TASK PROMPT -> If a line of the data below holds the string "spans", copy it.

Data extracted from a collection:
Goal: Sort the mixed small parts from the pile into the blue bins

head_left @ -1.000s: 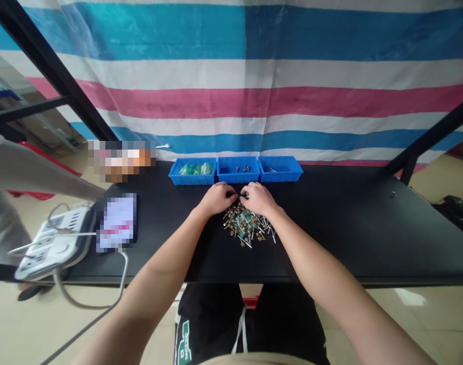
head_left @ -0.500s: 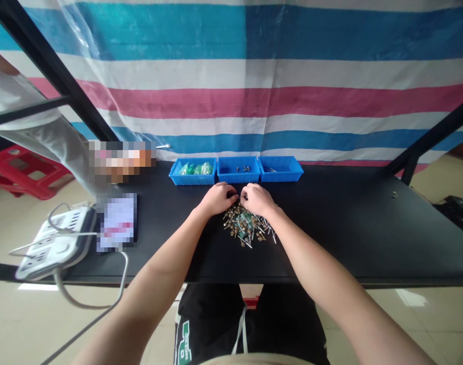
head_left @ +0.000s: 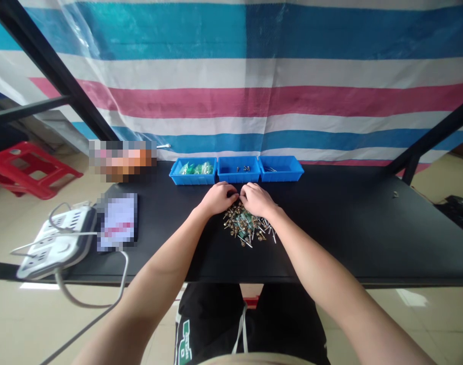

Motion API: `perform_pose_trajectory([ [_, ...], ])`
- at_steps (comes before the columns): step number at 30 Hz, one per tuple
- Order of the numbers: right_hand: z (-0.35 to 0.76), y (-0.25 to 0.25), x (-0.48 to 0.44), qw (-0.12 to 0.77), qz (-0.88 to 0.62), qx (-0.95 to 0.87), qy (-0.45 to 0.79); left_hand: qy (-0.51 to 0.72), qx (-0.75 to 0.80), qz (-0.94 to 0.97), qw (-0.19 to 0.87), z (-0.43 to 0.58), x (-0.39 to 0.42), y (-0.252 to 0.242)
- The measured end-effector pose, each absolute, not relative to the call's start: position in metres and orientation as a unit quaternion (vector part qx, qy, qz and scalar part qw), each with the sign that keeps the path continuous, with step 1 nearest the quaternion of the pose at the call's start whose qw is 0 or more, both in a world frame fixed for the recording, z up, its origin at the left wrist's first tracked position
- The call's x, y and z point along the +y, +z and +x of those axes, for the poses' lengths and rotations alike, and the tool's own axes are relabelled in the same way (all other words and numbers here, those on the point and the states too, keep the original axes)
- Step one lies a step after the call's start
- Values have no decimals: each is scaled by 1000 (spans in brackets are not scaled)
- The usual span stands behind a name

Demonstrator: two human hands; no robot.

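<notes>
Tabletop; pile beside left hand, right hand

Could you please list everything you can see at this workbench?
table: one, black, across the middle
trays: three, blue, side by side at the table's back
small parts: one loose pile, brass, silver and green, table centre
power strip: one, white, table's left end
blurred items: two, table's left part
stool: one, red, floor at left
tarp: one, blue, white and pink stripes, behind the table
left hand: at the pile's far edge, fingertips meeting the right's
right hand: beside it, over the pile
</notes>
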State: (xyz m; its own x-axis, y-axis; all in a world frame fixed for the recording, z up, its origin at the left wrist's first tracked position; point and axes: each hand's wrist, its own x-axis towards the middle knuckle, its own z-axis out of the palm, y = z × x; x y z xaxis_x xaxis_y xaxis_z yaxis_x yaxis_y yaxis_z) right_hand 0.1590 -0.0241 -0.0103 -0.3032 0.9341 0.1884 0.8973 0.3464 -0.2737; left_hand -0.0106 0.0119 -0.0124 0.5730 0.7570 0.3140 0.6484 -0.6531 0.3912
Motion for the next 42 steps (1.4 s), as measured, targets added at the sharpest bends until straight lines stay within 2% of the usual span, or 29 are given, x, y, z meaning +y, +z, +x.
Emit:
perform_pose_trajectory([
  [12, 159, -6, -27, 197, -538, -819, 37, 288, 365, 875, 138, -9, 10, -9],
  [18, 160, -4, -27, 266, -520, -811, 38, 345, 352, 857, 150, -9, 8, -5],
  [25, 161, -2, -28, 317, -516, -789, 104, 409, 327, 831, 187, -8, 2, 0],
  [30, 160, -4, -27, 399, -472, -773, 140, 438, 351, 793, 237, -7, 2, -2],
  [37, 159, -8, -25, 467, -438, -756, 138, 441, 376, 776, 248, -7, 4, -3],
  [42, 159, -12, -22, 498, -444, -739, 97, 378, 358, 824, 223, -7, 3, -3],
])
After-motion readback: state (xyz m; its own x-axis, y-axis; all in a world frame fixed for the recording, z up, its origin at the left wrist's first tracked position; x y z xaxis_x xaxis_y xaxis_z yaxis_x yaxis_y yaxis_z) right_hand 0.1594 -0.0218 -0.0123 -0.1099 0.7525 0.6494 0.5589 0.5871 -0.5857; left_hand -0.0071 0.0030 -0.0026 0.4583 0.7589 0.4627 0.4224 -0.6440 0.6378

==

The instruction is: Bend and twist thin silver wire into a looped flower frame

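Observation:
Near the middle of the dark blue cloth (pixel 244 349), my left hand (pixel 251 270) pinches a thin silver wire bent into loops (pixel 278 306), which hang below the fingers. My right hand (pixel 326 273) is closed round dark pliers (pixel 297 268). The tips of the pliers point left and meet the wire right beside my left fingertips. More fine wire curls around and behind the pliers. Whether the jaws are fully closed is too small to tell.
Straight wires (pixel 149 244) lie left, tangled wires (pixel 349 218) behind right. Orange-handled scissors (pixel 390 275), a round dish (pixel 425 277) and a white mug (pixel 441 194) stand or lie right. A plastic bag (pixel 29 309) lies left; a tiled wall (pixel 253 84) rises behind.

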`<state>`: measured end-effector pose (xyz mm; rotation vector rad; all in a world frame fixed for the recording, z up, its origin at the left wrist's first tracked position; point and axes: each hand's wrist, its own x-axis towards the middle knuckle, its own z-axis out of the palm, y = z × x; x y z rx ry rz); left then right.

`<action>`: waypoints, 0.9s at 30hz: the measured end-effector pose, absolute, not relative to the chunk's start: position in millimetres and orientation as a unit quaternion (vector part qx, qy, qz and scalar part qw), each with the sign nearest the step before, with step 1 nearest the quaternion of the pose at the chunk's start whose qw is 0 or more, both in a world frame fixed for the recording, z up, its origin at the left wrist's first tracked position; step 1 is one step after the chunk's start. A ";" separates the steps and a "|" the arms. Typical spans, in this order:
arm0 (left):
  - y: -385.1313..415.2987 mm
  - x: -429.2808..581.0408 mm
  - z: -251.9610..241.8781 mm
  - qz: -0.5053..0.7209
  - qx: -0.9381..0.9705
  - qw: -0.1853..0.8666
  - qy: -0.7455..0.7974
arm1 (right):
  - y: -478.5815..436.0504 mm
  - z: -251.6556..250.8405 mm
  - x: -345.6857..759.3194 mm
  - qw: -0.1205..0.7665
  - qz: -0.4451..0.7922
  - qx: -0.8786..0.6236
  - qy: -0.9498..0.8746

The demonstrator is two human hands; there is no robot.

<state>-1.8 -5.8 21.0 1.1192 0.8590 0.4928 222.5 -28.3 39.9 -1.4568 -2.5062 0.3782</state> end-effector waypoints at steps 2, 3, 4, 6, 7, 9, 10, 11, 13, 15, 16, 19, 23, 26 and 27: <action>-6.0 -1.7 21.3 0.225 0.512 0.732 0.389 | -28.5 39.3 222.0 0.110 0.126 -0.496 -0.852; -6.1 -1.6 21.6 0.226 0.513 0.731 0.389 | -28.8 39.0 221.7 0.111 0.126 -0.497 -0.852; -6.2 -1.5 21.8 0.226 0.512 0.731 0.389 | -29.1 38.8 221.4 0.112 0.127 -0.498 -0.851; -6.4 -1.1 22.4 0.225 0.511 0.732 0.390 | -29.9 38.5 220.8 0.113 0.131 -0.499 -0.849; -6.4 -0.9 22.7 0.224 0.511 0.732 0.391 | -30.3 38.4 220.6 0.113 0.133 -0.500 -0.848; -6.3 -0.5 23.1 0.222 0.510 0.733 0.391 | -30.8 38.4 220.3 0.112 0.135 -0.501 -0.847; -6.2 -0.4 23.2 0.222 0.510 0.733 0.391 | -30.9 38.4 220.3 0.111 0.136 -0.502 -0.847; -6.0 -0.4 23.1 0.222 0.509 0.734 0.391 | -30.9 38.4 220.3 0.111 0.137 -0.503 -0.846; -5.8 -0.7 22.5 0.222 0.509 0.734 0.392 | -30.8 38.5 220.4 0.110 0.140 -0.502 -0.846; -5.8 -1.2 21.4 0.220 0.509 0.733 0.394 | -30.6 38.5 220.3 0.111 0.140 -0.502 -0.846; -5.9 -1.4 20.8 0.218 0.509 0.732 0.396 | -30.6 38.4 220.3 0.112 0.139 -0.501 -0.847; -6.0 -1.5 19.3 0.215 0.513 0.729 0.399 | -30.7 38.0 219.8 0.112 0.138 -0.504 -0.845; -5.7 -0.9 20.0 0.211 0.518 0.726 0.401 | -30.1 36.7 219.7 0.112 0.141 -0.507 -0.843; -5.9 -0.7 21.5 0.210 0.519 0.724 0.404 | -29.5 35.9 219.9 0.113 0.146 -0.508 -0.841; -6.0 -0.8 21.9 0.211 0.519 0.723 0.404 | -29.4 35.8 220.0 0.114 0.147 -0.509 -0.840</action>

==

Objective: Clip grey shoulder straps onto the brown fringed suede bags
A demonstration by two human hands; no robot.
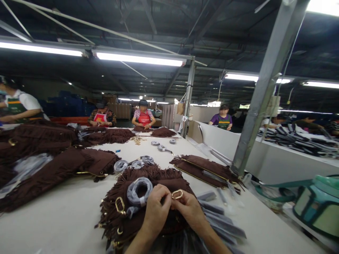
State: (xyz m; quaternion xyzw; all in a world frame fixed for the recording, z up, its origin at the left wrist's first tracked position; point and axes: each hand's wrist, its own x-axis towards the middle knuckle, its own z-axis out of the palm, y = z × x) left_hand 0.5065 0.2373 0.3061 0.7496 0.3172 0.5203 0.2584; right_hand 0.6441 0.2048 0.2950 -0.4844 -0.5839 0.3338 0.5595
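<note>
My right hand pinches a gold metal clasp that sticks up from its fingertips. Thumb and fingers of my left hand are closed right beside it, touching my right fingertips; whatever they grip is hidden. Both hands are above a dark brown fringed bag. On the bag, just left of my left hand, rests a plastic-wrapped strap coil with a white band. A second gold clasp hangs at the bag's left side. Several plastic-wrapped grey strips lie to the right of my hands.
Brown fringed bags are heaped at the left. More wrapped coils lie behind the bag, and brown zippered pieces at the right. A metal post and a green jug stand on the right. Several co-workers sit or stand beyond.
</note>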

WRITTEN ANSWER ->
- Values have no decimals: each is scaled by 1000 (spans in brackets are not scaled)
`<action>`: waypoints, 0.9s at 30hz: the measured end-effector pose, absolute, not relative to the chunk's start: position in millimetres and orientation as a unit quaternion (vector part qx, qy, qz and scalar part qw), each with the sign nearest the step before, with step 1 nearest the quaternion of the pose at the chunk's start whose qw is 0 or more, both in a world frame fixed for the recording, z up, its origin at the left wrist's first tracked position; step 1 is one step after the chunk's start. A ";" separates the steps and a "|" the arms. Typical spans, in this order:

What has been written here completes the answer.